罰則がない「カスハラ防止条例」は抑止力になり得るのか
また今年10月には、全国に先駆け「東京都カスハラ防止条例」(2025年4月施行)が成立した。
ただし罰則のない「理念条例」なので、カスハラ抑止の有効手段となるかは不透明だ。また客側に「威力業務妨害」「強要」「不退去」「暴行」など明らかな不法行為があったとしても、制止や取り押さえのため相手の体に触れてしまえば、今回の黒かどや氏のケースのように、逆に訴えられるリスクがある。

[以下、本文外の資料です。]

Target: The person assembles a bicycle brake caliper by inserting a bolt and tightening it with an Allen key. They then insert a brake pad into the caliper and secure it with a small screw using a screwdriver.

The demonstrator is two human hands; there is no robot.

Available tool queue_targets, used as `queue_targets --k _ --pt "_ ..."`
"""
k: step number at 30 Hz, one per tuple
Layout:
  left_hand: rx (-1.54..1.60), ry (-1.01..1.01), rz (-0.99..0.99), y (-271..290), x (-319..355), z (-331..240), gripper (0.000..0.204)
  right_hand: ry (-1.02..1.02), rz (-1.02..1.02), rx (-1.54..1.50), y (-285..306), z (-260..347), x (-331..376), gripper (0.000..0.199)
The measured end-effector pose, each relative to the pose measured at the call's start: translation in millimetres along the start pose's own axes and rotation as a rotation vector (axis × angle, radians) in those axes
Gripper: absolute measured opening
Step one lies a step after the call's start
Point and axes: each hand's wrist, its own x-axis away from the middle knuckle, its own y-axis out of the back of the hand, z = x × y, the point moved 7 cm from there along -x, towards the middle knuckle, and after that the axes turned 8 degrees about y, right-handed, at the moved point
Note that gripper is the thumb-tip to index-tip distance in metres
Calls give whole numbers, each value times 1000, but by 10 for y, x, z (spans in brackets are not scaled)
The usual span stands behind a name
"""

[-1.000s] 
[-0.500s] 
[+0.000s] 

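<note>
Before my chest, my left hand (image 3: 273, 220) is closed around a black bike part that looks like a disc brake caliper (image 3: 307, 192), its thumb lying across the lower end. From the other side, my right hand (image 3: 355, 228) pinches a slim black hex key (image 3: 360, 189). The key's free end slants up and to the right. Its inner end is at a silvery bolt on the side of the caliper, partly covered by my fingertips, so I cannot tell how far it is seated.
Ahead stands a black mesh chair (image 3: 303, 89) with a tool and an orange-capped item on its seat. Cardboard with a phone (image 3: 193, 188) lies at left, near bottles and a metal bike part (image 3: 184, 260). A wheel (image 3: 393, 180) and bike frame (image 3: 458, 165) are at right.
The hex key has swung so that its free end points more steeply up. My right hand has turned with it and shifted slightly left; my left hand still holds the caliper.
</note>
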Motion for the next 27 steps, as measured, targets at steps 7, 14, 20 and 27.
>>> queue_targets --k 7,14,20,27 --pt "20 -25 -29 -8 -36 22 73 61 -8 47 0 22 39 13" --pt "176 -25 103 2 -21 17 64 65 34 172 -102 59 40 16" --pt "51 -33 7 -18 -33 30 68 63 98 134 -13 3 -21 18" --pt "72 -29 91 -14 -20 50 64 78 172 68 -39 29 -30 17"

黒かどや氏は「個人の飲食店でカスハラ対応をマニュアル化するのは難しい」と言う。
「うちは大きなトラブルを避けるため、迷惑客には店主の私の判断で退店を促します。それでも居座る場合は警察を呼ぶ。ただ、警察が介入しても『言った、言わない』『手を出した、出さない』の水掛け論になることが多い。本来は注意書きなど貼りたくないのですが、苦肉の策で店内外に店のルールを掲出、また防犯カメラを設置し、万一のトラブル発生事に“証拠”を残す自衛策を講じている次第です」
ただし、カスハラ客に対して「平身低頭で言い分を聞くのは悪手」と黒かどや氏が続ける。
「明らかに理不尽かつ横暴ないちゃもんを付けられた際、『事態を悪化させないために』と謝ってしまうと、確実に相手は増長します」
司法が介入する事態となる前に、互いに節度を保ち心地よい距離感を保ちたいものだ。